Lehmann Maupin, a New York-based gallery that also operates in Hong Kong, Seoul, and London, will be joining the ranks of galleries that are flocking to Seoul’s Hannam-dong area. The gallery announced on November 18 that it will move its 711-square-foot Anguk-dong location to a larger facility in the central district of Seoul in the spring of 2022. The new venue will be a two-floor, 2,600-square-foot space with an outdoor terrace.
Lehmann Maupin was founded in 1996 in New York by Rachel Lehmann and David Maupin, and it has been known for representing artists of diverse backgrounds since its early stages, working with artists of various nationalities, whether from Europe, Asia, Africa, South America, or the Middle East, as well as with those who take different approaches to subject matter and techniques in their artworks.

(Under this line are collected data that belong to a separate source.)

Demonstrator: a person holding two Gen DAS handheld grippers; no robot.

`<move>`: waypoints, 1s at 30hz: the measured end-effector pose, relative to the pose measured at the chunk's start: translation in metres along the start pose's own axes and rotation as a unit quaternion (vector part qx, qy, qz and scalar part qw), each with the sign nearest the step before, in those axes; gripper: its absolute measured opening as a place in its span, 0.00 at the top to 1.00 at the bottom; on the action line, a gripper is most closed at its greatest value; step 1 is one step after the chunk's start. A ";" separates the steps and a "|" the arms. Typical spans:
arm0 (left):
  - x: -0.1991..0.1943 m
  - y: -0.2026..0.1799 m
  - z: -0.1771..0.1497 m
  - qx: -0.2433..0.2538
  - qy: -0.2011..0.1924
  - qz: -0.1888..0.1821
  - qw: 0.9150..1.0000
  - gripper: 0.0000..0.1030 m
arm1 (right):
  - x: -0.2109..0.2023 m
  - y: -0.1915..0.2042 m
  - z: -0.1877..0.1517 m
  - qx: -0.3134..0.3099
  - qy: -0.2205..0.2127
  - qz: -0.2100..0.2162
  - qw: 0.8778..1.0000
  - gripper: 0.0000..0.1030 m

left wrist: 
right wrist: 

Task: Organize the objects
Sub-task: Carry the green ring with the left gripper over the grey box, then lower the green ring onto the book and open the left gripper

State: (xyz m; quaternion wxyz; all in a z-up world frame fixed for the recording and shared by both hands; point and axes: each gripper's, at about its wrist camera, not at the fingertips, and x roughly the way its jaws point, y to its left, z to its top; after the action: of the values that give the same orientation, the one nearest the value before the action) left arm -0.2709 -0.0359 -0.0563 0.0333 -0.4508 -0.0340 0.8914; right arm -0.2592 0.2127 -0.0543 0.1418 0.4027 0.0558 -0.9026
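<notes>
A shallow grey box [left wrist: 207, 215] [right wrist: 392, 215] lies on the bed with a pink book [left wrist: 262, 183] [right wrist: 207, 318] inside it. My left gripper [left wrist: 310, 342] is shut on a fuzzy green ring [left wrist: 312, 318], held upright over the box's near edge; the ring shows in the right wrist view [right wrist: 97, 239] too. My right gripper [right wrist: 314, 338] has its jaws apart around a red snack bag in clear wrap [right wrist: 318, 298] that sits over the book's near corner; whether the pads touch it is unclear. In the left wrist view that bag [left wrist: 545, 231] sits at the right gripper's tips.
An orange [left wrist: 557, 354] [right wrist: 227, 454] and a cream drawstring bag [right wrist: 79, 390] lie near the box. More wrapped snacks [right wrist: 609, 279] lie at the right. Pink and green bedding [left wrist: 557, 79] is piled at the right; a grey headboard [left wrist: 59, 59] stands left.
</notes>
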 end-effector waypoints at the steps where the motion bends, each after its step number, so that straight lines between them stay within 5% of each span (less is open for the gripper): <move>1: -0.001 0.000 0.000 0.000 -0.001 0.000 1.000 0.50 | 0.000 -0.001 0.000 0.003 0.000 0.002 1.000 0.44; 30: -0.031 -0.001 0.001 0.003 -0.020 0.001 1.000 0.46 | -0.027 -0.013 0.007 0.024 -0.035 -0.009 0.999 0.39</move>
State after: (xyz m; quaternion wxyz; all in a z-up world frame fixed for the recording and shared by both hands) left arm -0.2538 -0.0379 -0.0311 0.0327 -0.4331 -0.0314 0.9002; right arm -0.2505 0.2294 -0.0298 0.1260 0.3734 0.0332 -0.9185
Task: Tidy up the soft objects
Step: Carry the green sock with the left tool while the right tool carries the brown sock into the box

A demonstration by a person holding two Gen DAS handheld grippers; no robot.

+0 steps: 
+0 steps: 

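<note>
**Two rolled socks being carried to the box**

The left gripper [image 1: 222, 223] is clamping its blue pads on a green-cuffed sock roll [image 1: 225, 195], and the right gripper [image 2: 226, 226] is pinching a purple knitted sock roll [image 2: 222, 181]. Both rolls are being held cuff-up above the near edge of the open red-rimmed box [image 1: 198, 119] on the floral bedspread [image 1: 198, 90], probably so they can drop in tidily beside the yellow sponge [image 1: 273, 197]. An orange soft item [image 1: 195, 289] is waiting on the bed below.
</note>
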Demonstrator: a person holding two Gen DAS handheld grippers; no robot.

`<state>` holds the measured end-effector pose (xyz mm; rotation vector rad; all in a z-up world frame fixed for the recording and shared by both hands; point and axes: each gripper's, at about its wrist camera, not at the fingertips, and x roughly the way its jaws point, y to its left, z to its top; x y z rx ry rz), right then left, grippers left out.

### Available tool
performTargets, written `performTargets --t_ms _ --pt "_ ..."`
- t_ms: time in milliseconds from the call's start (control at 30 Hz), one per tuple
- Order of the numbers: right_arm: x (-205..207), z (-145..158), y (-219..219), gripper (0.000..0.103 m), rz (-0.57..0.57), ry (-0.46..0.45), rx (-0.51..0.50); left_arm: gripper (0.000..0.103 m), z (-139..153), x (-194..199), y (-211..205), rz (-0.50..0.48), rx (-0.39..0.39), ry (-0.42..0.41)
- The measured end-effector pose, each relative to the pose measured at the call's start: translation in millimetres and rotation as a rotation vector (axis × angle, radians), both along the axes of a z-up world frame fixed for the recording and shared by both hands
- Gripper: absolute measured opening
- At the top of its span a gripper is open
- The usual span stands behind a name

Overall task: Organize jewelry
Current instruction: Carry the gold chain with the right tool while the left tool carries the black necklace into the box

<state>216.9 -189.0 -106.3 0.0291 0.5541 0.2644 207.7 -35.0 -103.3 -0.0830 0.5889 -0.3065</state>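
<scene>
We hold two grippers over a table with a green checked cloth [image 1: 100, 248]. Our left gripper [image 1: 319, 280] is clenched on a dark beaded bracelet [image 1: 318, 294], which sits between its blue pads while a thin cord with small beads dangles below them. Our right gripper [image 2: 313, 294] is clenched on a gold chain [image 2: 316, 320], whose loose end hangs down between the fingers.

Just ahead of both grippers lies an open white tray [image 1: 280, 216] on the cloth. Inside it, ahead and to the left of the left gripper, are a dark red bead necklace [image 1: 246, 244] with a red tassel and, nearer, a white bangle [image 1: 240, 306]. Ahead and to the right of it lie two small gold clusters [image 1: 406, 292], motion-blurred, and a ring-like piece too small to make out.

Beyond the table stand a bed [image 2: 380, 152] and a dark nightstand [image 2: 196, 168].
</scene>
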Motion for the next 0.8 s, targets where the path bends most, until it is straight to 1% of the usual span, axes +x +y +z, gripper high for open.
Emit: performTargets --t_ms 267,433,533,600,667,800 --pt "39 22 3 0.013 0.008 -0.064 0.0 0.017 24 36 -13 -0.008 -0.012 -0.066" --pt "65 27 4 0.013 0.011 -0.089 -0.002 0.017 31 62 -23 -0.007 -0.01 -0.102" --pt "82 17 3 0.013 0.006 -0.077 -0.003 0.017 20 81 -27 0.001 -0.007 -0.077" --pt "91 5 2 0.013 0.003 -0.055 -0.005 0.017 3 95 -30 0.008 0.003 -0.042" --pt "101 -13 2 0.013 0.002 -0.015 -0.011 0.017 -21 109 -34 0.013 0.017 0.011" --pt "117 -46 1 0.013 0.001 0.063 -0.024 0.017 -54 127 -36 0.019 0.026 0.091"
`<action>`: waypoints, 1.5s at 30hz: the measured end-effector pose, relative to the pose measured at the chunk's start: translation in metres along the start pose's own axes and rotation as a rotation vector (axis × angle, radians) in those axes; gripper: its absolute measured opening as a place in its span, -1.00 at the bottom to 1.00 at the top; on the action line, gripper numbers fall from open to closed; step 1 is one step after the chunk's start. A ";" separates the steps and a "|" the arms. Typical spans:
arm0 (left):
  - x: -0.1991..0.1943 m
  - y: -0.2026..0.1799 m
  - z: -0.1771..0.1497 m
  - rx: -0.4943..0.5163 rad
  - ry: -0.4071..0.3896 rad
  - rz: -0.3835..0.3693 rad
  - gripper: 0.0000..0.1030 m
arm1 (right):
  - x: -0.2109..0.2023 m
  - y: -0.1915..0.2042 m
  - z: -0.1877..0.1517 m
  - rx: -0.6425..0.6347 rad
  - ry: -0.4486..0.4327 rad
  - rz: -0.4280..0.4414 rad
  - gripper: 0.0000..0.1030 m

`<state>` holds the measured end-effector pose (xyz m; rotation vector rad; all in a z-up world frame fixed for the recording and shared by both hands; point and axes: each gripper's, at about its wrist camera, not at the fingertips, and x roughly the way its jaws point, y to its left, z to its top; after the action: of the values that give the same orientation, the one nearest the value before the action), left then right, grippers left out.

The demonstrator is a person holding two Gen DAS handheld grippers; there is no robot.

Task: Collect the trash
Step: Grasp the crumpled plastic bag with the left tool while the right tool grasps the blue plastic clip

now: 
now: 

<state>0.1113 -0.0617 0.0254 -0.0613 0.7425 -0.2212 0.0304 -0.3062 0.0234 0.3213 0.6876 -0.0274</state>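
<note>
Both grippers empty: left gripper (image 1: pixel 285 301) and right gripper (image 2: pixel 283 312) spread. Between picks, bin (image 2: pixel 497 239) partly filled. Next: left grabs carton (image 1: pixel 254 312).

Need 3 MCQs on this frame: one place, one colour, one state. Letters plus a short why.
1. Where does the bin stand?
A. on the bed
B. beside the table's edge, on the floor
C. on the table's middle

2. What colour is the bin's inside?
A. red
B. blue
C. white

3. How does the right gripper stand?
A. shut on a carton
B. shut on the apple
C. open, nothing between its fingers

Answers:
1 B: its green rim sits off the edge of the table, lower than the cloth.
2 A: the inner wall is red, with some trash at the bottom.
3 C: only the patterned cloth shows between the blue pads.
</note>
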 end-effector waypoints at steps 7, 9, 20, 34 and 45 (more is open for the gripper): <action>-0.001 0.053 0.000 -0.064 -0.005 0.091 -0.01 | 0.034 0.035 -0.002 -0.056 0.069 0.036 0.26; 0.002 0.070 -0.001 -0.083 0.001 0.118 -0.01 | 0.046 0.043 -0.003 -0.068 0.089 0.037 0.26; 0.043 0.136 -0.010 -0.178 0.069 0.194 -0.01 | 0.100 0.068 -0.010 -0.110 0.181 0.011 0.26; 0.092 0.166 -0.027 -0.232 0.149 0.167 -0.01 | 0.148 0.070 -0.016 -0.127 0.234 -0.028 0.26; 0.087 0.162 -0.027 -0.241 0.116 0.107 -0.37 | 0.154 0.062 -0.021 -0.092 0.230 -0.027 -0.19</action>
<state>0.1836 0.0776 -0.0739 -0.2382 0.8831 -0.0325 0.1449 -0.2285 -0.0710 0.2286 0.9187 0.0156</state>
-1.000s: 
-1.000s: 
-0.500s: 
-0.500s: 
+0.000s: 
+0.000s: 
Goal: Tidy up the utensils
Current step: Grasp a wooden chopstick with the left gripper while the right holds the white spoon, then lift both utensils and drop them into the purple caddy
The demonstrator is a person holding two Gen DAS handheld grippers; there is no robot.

After opening a Hong Kong branch in 2013, the gallery chose Seoul as the next Asian art market in 2017, becoming one of the first international galleries to enter Korea. Yet its relationship with Korean art goes back before the opening of the Seoul outpost. The gallery has been working with Korean artists who are currently playing an important role in contemporary art history.
Lehmann Maupin and leading artist Do Ho Suh have been working together since as early as the late 1990s when the artist was discovered at Yale University. Lee Bul, an established performance and installation artist, has been represented by the gallery since 2007.
And the gallery has been representing the late artist Suh Se Ok, Do Ho Suh’s father and one of the key figures who guided Korean traditional painting toward contemporary art; it put on a solo exhibition of the late artist’s works last August.
In addition to working with Korean artists, the gallery has been introducing internationally recognized artists who are nonetheless underrepresented in the Korean art scene to the local audience.
At KIAF Seoul, Korea’s largest art fair, artists such as Malaysian-born Mandy El-Sayegh, London-based painter Chantal Joffe, and Pictures Generation member David Salle were featured at the booth. The Seoul gallery also held solo exhibitions of artists who had never been introduced in Seoul or in Asia, such as Chilean artist Cecilia Vicuña and New York-based artist Liza Lou.
The first show in the new space next spring will be Lari Pittman’s (b.1952) first solo exhibition in Korea. The exhibition, Opaque, Translucent, Luminous, will feature 15 new paintings on two floors.
Lari Pittman is an artist who works with collage-like paintings combining several pictorial elements such as advertising images, surrealism, decorative traditions, and folk art on one canvas to talk about dichotomies.